— Your goal —
Below are the records; give again exactly the line with "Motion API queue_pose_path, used", the line with "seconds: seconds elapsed", and each line that lies between them, and nothing besides.

— Supplied information —
%%
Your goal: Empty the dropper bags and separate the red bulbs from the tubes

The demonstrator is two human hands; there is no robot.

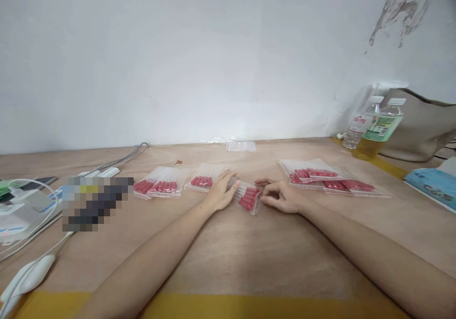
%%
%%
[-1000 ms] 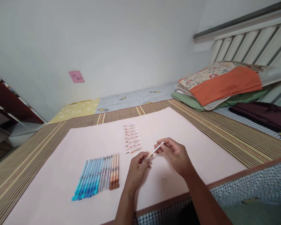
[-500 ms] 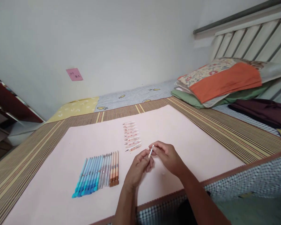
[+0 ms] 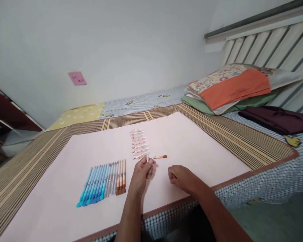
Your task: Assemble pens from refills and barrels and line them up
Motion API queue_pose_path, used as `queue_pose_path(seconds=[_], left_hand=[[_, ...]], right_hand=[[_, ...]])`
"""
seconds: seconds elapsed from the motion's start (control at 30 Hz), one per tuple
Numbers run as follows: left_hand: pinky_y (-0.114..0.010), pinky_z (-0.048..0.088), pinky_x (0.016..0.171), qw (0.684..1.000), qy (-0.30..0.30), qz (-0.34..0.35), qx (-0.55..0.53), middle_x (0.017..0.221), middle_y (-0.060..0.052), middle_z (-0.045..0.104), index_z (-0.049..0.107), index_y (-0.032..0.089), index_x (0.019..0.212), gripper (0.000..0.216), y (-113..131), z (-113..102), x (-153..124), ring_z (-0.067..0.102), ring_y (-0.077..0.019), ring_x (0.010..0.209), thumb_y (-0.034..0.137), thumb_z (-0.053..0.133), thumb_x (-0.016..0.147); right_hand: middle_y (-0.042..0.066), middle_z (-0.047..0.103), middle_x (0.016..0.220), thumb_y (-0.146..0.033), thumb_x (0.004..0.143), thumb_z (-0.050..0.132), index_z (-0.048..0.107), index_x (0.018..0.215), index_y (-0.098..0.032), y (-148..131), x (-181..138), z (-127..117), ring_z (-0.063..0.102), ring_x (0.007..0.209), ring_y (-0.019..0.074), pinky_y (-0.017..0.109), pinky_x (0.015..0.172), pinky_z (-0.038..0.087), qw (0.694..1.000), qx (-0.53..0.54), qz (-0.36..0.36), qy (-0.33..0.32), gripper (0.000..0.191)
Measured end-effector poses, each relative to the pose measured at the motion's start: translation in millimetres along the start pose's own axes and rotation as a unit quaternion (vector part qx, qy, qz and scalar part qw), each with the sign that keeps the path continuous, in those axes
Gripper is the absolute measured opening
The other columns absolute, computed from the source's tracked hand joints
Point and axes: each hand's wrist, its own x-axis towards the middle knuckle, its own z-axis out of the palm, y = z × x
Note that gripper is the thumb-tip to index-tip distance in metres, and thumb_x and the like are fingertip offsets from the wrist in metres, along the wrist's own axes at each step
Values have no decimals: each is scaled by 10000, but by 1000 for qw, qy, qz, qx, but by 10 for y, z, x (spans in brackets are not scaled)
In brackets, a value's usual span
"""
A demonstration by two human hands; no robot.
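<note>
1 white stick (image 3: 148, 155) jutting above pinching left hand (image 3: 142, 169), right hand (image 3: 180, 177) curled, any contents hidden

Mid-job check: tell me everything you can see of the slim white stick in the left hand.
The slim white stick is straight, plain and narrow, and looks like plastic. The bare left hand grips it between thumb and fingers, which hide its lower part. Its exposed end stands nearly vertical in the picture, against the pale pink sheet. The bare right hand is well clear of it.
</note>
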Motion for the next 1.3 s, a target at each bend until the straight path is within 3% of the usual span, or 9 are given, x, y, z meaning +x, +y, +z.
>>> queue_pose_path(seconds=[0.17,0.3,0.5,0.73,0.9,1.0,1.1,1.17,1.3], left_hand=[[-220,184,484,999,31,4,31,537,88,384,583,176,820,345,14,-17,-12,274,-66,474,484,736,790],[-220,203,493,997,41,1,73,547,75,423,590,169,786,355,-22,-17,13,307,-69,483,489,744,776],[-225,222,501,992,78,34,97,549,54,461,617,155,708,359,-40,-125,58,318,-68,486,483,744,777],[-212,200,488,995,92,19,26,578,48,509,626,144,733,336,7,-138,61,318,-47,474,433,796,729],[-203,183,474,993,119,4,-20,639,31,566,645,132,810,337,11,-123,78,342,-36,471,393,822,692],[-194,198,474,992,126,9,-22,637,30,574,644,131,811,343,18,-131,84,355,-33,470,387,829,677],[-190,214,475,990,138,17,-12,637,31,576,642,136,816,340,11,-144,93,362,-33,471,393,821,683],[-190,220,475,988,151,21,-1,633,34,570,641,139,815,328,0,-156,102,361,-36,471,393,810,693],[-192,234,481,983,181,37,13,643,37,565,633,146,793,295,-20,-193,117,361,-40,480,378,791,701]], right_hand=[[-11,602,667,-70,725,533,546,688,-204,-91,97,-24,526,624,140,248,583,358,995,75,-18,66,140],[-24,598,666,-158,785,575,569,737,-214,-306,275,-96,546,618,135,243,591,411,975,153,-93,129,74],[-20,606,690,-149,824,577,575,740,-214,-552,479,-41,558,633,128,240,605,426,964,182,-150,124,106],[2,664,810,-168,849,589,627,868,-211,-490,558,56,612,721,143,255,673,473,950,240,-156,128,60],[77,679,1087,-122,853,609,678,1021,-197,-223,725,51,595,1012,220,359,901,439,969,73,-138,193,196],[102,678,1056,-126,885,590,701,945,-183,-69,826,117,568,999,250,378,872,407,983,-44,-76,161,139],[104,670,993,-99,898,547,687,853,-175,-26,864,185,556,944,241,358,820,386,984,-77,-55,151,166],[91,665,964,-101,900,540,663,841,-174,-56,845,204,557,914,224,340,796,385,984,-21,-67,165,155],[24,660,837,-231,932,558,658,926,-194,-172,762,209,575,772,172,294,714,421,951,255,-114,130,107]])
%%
— Written response —
Motion API queue_pose_path, used as `queue_pose_path(seconds=[_], left_hand=[[_, ...]], right_hand=[[_, ...]])`
"""
seconds: seconds elapsed from the motion's start (control at 30 Hz), one per tuple

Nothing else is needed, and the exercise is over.